AIM OF THE TASK: Every line of the data is to be reproduced exactly.

AVAILABLE DATA:
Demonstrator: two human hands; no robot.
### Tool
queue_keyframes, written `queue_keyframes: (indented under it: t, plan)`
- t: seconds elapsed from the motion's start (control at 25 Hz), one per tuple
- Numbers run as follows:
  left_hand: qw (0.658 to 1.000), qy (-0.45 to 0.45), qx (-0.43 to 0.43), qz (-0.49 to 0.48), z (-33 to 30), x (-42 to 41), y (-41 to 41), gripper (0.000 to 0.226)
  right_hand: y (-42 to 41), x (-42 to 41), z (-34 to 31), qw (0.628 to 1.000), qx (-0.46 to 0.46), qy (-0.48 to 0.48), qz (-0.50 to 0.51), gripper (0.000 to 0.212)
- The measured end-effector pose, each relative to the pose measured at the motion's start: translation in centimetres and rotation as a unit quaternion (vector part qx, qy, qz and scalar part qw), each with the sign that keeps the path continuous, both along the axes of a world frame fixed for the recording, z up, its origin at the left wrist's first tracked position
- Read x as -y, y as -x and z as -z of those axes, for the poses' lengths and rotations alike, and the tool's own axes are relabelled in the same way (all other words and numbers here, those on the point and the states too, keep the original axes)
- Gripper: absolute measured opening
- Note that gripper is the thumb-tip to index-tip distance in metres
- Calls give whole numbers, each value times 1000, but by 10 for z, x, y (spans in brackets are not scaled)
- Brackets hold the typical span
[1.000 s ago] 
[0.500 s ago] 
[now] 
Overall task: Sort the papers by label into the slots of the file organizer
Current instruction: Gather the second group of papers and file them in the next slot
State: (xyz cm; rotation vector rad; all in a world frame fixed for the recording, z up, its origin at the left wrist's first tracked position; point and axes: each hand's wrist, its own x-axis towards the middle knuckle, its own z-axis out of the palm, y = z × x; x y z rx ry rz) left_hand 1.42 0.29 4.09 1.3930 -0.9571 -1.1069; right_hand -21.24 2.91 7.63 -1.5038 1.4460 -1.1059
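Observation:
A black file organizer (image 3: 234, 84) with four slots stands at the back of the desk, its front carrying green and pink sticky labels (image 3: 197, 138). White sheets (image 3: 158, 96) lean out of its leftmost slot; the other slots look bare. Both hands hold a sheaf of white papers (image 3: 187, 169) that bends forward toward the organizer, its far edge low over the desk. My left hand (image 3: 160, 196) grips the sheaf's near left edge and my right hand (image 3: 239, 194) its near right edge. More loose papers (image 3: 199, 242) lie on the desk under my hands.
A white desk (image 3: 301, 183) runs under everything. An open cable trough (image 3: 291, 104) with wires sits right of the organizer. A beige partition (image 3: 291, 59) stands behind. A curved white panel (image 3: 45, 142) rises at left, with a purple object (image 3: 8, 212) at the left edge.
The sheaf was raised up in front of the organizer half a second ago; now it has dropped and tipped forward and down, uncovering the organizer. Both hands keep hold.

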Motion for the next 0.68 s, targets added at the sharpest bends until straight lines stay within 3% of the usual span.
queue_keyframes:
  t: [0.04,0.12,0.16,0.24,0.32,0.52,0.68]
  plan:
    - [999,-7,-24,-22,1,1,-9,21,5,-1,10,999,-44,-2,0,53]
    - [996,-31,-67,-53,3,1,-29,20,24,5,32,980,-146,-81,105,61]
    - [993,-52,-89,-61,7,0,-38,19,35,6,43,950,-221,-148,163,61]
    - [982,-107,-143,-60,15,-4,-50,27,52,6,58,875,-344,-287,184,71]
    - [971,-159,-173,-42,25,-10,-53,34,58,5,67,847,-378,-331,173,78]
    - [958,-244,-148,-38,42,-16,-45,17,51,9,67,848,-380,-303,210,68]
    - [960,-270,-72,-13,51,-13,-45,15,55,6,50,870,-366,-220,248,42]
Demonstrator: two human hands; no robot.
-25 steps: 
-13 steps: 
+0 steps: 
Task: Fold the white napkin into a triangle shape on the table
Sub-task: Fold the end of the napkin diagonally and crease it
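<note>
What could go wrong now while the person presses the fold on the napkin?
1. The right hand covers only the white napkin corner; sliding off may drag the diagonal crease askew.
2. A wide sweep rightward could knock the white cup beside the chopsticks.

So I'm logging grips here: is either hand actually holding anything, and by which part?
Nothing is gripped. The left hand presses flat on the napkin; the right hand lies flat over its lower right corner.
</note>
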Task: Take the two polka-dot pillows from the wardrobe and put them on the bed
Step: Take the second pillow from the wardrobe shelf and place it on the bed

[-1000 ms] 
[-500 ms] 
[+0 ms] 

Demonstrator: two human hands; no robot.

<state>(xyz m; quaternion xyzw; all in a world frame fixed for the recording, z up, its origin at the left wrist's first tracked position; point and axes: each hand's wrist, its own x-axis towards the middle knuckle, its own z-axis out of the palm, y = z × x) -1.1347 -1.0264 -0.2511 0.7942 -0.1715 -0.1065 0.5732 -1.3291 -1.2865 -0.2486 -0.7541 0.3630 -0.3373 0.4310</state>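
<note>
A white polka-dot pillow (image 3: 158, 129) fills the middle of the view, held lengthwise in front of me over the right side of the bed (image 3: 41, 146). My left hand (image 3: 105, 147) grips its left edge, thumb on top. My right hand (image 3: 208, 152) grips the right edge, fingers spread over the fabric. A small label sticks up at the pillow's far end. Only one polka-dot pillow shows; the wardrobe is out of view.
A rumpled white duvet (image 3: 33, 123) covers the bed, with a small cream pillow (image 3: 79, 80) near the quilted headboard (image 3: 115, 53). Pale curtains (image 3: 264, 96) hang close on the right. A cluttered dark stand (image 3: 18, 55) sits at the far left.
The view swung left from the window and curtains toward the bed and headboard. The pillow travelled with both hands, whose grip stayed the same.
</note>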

SOLUTION:
Demonstrator: two human hands; no robot.
### Tool
queue_keyframes, written `queue_keyframes: (indented under it: t, plan)`
- t: seconds elapsed from the motion's start (control at 25 Hz), one per tuple
- Numbers run as follows:
  left_hand: qw (0.658 to 1.000), qy (-0.45 to 0.45), qx (-0.43 to 0.43), qz (-0.49 to 0.48), z (-33 to 30), x (-42 to 41), y (-41 to 41), gripper (0.000 to 0.226)
  right_hand: y (-42 to 41), x (-42 to 41), z (-34 to 31), qw (0.628 to 1.000), qx (-0.46 to 0.46), qy (-0.48 to 0.48), qz (-0.50 to 0.51), gripper (0.000 to 0.212)
- The measured end-effector pose, each relative to the pose measured at the motion's start: translation in centimetres and rotation as a unit quaternion (vector part qx, qy, qz and scalar part qw), each with the sign that keeps the path continuous, both along the axes of a world frame fixed for the recording, z up, its origin at the left wrist's first tracked position
- Read x as -y, y as -x and z as -z of those axes, for the poses' lengths and rotations alike, and the tool's own axes are relabelled in the same way (all other words and numbers here, those on the point and the states too, keep the original axes)
- Gripper: absolute measured opening
- Note that gripper is the thumb-tip to index-tip distance in metres
- Calls give whole numbers, each value times 1000, but by 10 for z, x, y (spans in brackets are not scaled)
- Brackets hold the typical span
[1.000 s ago] 
[0.500 s ago] 
[now] 
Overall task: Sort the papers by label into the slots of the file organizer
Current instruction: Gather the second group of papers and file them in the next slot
State: (xyz cm; rotation vector rad; all in a world frame fixed for the recording, z up, its origin at the left wrist's first tracked position; point and axes: each hand's wrist, its own x-axis towards the middle knuckle, its own z-axis out of the palm, y = z × x; x y z rx ry rz) left_hand 1.42 0.29 4.09 1.3930 -0.9571 -1.1069; right_hand -21.24 2.91 7.63 -1.5038 1.4460 -1.1059
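Observation:
A black file organizer (image 3: 234, 84) with four slots stands at the back of the desk, its front carrying green and pink sticky labels (image 3: 197, 138). White sheets (image 3: 158, 96) lean out of its leftmost slot; the other slots look bare. Both hands hold a sheaf of white papers (image 3: 187, 169) that bends forward toward the organizer, its far edge low over the desk. My left hand (image 3: 160, 196) grips the sheaf's near left edge and my right hand (image 3: 239, 194) its near right edge. More loose papers (image 3: 199, 242) lie on the desk under my hands.
A white desk (image 3: 301, 183) runs under everything. An open cable trough (image 3: 291, 104) with wires sits right of the organizer. A beige partition (image 3: 291, 59) stands behind. A curved white panel (image 3: 45, 142) rises at left, with a purple object (image 3: 8, 212) at the left edge.
The sheaf was raised up in front of the organizer half a second ago; now it has dropped and tipped forward and down, uncovering the organizer. Both hands keep hold.
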
Motion for the next 0.68 s, targets added at the sharpest bends until straight lines stay within 3% of the usual span.
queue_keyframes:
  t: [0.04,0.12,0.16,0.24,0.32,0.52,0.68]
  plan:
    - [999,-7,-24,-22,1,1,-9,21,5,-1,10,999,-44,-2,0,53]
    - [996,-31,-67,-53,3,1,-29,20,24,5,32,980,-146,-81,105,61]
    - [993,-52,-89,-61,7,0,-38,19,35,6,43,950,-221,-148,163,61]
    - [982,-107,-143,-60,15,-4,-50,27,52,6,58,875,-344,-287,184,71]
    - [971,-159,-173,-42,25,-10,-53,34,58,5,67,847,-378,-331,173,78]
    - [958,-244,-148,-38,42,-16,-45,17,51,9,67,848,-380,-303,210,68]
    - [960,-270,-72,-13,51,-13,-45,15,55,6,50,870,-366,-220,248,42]
Demonstrator: two human hands; no robot.
-25 steps: 
-13 steps: 
+0 steps: 
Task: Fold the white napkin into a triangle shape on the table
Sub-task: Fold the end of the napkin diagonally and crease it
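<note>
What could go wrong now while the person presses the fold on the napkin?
1. The right hand covers only the white napkin corner; sliding off may drag the diagonal crease askew.
2. A wide sweep rightward could knock the white cup beside the chopsticks.

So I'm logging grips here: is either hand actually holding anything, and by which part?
Nothing is gripped. The left hand presses flat on the napkin; the right hand lies flat over its lower right corner.
</note>
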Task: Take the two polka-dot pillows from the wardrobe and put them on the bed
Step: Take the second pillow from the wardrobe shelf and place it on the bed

[-1000 ms] 
[-500 ms] 
[+0 ms] 

Demonstrator: two human hands; no robot.

<state>(xyz m; quaternion xyzw; all in a world frame fixed for the recording, z up, its origin at the left wrist's first tracked position; point and axes: each hand's wrist, its own x-axis towards the middle knuckle, its own z-axis out of the palm, y = z × x) -1.1347 -1.0264 -0.2511 0.7942 -0.1715 -0.1065 0.5732 -1.3291 -1.2865 -0.2486 -0.7541 0.3630 -0.3373 0.4310</state>
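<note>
A white polka-dot pillow (image 3: 158, 129) fills the middle of the view, held lengthwise in front of me over the right side of the bed (image 3: 41, 146). My left hand (image 3: 105, 147) grips its left edge, thumb on top. My right hand (image 3: 208, 152) grips the right edge, fingers spread over the fabric. A small label sticks up at the pillow's far end. Only one polka-dot pillow shows; the wardrobe is out of view.
A rumpled white duvet (image 3: 33, 123) covers the bed, with a small cream pillow (image 3: 79, 80) near the quilted headboard (image 3: 115, 53). Pale curtains (image 3: 264, 96) hang close on the right. A cluttered dark stand (image 3: 18, 55) sits at the far left.
The view swung left from the window and curtains toward the bed and headboard. The pillow travelled with both hands, whose grip stayed the same.
</note>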

With this, the output is complete.